DETAILED ACTION
The present application, filed on or after March 16, 2013, is being examined under the first inventor to file provisions of the AIA . 

This Office Action is sent in response to Applicant’s communication received 6/28/2022 for application number 16/672,633.

Claims 1, 4, 6-8, 11, 13-15, 18 and 20 are pending.  Claims 1, 8 and 15 are independent claims.  Claims 2-3, 5, 9-10, 12, 16-17 and 19 have been cancelled.


Response to Arguments
Applicants’ arguments to independent claims 1, 8 and 15 have been fully considered, but are moot because the claims were newly added by the applicant to include new features that were never previously presented. Therefore, the scope of claims 1, 8 and 15, and their dependent claims has changed. However, Examiner asserts that the newly added feature was taught by newly found prior art. See the rejection presented below.

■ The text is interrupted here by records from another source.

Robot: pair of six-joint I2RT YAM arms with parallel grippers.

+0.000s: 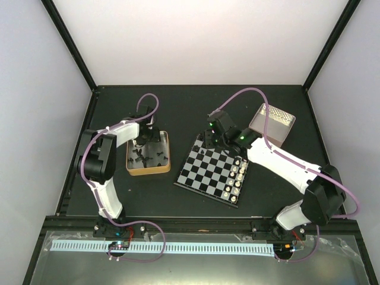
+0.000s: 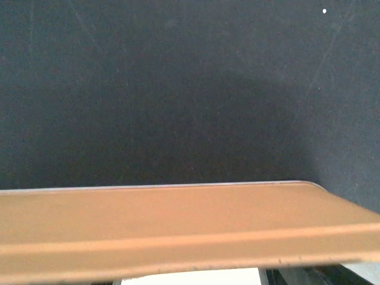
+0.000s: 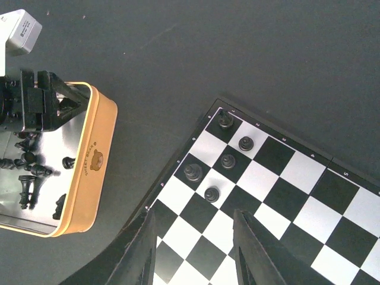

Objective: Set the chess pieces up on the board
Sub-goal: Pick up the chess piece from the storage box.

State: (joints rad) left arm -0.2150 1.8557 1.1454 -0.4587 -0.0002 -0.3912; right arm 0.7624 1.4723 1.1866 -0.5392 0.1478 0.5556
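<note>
Five chess pieces (image 3: 228, 160) stand at one corner of the board (image 3: 297, 172) near the right gripper (image 3: 196, 255), whose jaws are parted and empty; the left gripper (image 1: 141, 144) is in the tin (image 3: 95, 160), and its jaw state cannot be told.

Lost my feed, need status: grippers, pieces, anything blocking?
Right gripper open, empty, above board. Left gripper in tin, jaws unclear. Five black pieces placed. No obstruction seen.

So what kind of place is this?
Probably a robot lab booth, not a home: a left arm and a right arm bolted to a black table, with plain white walls close around it.
</note>
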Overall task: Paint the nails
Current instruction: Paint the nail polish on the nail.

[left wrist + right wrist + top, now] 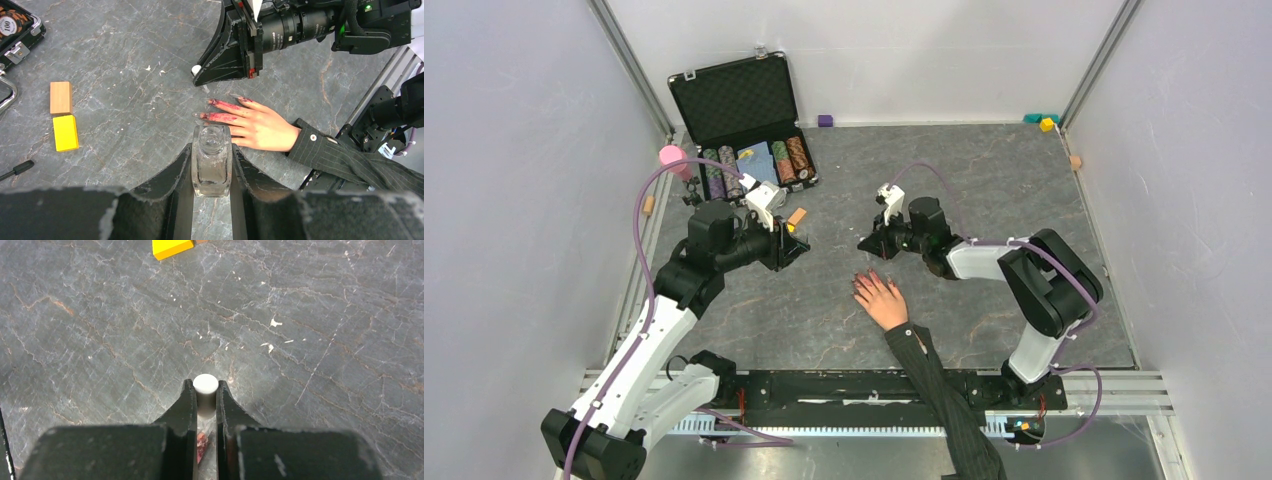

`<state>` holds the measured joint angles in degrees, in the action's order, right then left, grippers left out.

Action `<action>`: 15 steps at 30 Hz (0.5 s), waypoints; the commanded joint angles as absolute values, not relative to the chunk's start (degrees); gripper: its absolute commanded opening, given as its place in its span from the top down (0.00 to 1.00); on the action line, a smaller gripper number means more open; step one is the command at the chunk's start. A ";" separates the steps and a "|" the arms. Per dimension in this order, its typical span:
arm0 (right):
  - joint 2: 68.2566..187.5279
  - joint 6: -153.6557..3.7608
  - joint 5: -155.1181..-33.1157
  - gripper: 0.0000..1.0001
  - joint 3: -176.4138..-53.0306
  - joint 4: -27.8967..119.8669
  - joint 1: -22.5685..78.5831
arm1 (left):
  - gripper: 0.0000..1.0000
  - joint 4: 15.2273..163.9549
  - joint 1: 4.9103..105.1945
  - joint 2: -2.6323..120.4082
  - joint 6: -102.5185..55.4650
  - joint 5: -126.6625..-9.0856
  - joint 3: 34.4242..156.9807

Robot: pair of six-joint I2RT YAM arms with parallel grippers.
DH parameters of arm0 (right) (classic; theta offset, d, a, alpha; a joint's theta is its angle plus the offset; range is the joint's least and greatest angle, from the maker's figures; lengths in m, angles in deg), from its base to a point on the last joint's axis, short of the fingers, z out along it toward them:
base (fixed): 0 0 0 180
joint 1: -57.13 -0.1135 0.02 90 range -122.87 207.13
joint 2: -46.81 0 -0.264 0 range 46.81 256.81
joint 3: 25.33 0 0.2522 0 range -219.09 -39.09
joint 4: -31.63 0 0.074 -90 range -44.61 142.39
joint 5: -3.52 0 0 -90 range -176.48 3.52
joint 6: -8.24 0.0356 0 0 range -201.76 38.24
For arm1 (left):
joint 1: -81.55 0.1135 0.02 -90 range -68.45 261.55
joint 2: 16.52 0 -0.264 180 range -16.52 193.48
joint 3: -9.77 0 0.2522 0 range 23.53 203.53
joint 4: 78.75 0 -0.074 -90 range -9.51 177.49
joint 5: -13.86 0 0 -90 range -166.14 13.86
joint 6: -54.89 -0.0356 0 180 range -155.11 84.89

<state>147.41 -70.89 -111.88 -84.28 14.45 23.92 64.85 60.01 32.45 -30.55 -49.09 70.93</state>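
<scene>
Across the whole workspace stretches a grey marbled table (1004,180). At its far left corner lies an open black case (744,105) with rows of poker chips. The two arms bend inward over the middle of the table, their grippers facing each other with a gap between them.

A forearm in a dark pinstriped sleeve (944,390) reaches in from the near edge between the arm bases. Its pale hand (882,298) lies flat, palm down, on the table below that gap, its fingers slightly fanned.

The left gripper (212,150) is clamped on a small clear bottle (212,167), one finger on each flat side. The bottle's neck is uncapped and points toward the hand. Left of this gripper, a wooden block (61,97) and a yellow block (66,132) sit end to end on the table.

The right gripper (205,387) pinches a white cap (205,384) between its fingertips and hangs just above the fingertips of the human hand. Whether a brush touches them cannot be told.

The nails (214,102) are on the outstretched fingers, just beyond the bottle's mouth. They are long, and red polish is smeared over them and the skin behind.
</scene>
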 commanded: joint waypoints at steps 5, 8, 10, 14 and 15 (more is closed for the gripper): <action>145.43 -73.39 -111.33 1.00 -82.66 16.82 22.63 | 0.98 66.22 60.37 31.54 -32.21 -48.89 70.91; 146.01 -73.47 -110.96 1.00 -82.91 16.74 22.18 | 0.98 66.17 60.41 31.55 -32.21 -48.98 70.91; 146.43 -73.37 -110.83 1.00 -83.17 16.48 21.99 | 0.98 66.24 60.37 31.43 -32.29 -49.06 70.91; 147.16 -73.33 -110.23 1.00 -83.81 16.23 21.71 | 0.98 66.21 60.38 31.38 -32.29 -49.24 70.82; 147.31 -73.34 -110.09 1.00 -83.95 16.21 21.71 | 0.98 66.26 60.37 31.29 -32.29 -49.24 70.82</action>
<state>146.93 -72.48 -111.40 -82.97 17.66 21.98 64.88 60.01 32.45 -30.55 -49.09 70.93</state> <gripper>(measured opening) 0.095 0.335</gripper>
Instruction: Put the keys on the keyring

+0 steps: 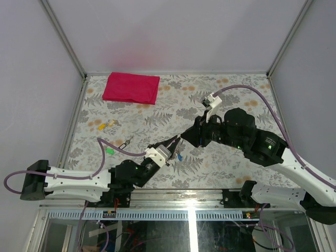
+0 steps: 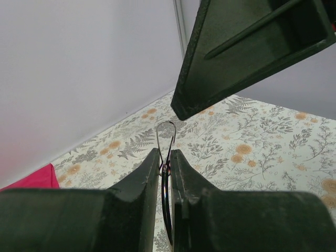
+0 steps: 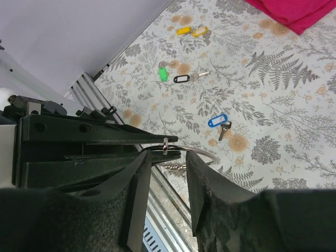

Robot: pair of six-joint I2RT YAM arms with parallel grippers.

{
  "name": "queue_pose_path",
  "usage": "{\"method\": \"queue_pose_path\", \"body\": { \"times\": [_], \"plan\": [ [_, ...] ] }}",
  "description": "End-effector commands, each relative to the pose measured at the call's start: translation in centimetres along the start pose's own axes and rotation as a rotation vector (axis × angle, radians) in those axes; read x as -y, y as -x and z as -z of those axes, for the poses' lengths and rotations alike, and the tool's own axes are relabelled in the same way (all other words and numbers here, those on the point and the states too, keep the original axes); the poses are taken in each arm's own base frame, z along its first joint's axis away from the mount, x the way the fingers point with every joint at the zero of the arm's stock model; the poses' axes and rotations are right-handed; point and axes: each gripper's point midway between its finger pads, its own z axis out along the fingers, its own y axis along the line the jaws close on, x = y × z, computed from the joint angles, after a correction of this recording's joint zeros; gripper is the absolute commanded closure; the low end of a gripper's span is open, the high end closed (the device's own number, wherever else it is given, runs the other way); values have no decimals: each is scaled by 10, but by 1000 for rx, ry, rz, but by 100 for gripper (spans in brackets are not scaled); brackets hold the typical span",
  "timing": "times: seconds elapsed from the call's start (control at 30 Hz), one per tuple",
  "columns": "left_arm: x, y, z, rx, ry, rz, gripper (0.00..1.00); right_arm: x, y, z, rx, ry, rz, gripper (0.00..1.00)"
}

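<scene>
My left gripper (image 1: 172, 143) is shut on the keyring (image 2: 166, 122), a thin silver wire loop that sticks out past its tips. In the right wrist view the keyring (image 3: 197, 150) juts from the left gripper's dark fingers (image 3: 105, 137), right at the mouth of my right gripper (image 3: 169, 155). The right gripper is open and holds nothing. One right finger (image 2: 236, 58) hangs just above the loop in the left wrist view. A blue-headed key (image 3: 218, 121) lies on the flowered table below, also visible from above (image 1: 179, 156).
A green tag (image 3: 164, 74), a black-framed tag with a key (image 3: 181, 79) and two yellow tags (image 3: 191, 31) lie to the left on the table (image 1: 226, 173). A folded red cloth (image 1: 131, 87) sits at the back left. The metal rail (image 1: 184, 193) runs along the near edge.
</scene>
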Motion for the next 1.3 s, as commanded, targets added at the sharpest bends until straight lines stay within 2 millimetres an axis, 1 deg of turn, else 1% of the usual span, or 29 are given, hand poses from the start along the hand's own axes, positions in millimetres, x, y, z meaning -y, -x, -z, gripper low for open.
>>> {"method": "queue_pose_path", "body": {
  "times": [0.0, 0.1, 0.2, 0.27, 0.4, 0.47, 0.6, 0.67, 0.73, 0.83, 0.97, 1.03, 1.13, 1.17, 1.27],
  "plan": [
    [1, 23, -5, 56, -3, 65, 100, -12, 16, -1, 41, 49, 13, 62],
    [-1, 22, -4, 43, 10, 78, 100, -10, 16, -2, 40, 43, 17, 62],
    [-14, 18, -5, -7, 103, 144, 100, -2, 18, 1, 65, 9, 48, 61],
    [-15, 10, -2, -67, 111, 144, 100, 5, 19, 5, 102, -16, 80, 57],
    [-13, -3, 5, -152, 94, 158, 100, 19, 26, 18, 235, -56, 104, 48],
    [-15, -6, 9, -181, 106, 181, 100, 27, 26, 25, 279, -86, 101, 45],
    [-29, -14, 17, -248, 193, 235, 100, 44, 17, 28, 292, -158, 65, 43],
    [-33, -21, 20, -310, 219, 234, 100, 55, 8, 26, 279, -204, 27, 43],
    [-36, -24, 23, -365, 218, 237, 100, 67, -6, 22, 251, -254, -10, 43],
    [-48, -26, 27, -390, 245, 291, 100, 84, -31, 13, 204, -324, -74, 44],
    [-73, -21, 32, -379, 265, 350, 100, 94, -66, -7, 120, -352, -130, 44],
    [-84, -20, 33, -402, 275, 344, 100, 95, -79, -20, 82, -341, -148, 44],
    [-92, -23, 33, -442, 269, 323, 100, 96, -102, -42, 7, -331, -149, 43],
    [-94, -24, 32, -450, 266, 319, 100, 94, -110, -52, -28, -307, -131, 43],
    [-103, -28, 31, -465, 269, 306, 100, 87, -126, -79, -102, -235, -66, 44]
  ]
}}
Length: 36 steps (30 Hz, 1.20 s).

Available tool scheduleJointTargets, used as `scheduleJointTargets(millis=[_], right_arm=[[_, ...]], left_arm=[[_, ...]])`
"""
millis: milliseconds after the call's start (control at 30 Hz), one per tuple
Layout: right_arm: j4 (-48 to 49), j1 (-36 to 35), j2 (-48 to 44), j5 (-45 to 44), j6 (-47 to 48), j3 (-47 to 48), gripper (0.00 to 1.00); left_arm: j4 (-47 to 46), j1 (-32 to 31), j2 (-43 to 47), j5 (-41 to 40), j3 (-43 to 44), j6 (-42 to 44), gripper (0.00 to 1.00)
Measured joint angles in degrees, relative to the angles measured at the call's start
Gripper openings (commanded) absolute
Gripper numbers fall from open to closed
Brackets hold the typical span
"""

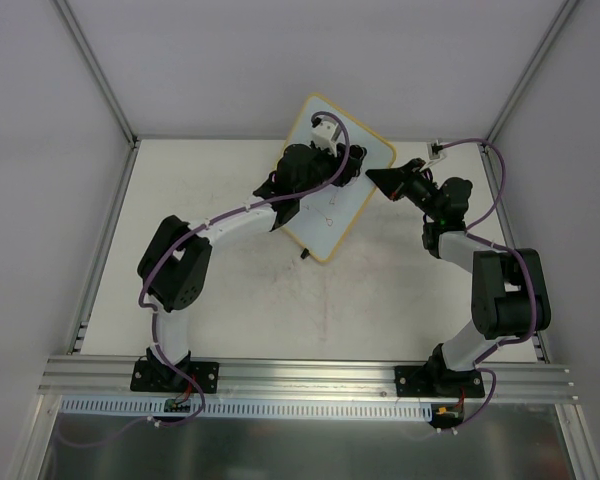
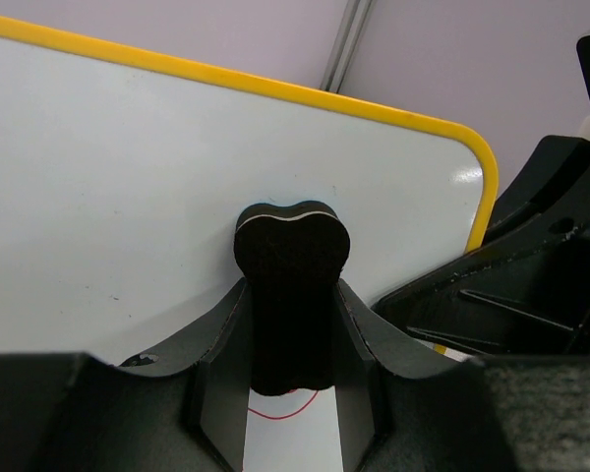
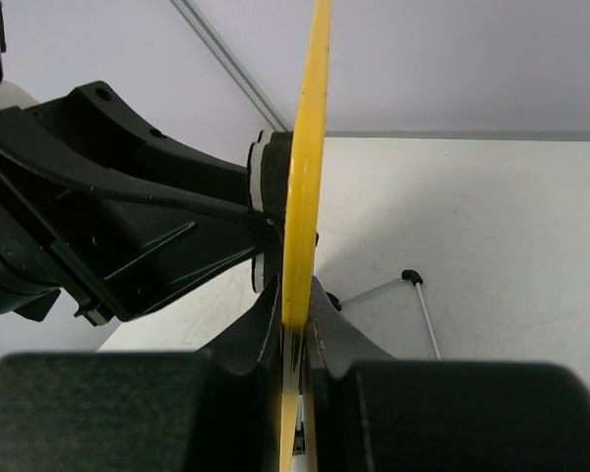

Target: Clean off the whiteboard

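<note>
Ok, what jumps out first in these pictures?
The yellow-framed whiteboard stands out at the far middle of the table, with both arms meeting at it. The right gripper is clamped on its yellow edge. The left gripper holds a black eraser against the white face, with a thin red line showing just below it in the left wrist view.

Soft, even light is coming from overhead in all 3 views, nothing blowing out. The arms are only throwing faint shadows on the table [image 1: 380, 300]. A small glare spot is sitting near the whiteboard [image 2: 128, 197] corner, the eraser [image 2: 292, 246] is reading as a flat black blob, and both the left gripper [image 2: 292, 324] and right gripper [image 3: 293, 320] are going blurry up close.
</note>
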<state>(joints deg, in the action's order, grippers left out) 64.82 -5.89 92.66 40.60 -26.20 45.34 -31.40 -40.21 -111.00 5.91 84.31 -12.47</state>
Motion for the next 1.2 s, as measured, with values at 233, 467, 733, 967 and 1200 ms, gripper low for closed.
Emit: scheduleJointTargets(millis=[233, 467, 733, 967, 1200], right_arm=[[-0.33, 0.09, 0.00, -0.24, -0.20, 0.00, 0.00], [0.00, 0.04, 0.00, 0.46, -0.15, 0.00, 0.00], [0.20, -0.02, 0.00, 0.59, -0.13, 0.00, 0.00], [-0.09, 0.09, 0.00, -0.37, -0.13, 0.00, 0.00], [-1.36, 0.68, 0.13, -2.29, -0.63, 0.02, 0.00]], left_arm=[[-2.62, -1.16, 1.79, 0.02, -5.55, 1.38, 0.00], [-2.75, -2.49, 5.57, -0.20, -13.86, 2.23, 0.00], [-2.45, -2.60, 7.74, -0.85, -19.67, 2.34, 0.00], [5.62, -2.56, 6.49, -1.01, -13.68, 2.45, 0.00], [22.60, -2.45, 2.08, -0.98, 0.09, 3.76, 0.00]])
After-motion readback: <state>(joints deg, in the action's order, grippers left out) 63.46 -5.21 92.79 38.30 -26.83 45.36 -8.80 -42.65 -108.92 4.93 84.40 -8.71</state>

Claim Rejections - 35 USC § 103
  
The following is a quotation of 35 U.S.C. 103 which forms the basis for all obviousness rejections set forth in this Office action:
A patent for a claimed invention may not be obtained, notwithstanding that the claimed invention is not identically disclosed as set forth in section 102 of this title, if the differences between the claimed invention and the prior art are such that the claimed invention as a whole would have been obvious before the effective filing date of the claimed invention to a person having ordinary skill in the art to which the claimed invention pertains.  Patentability shall not be negated by the manner in which the invention was made.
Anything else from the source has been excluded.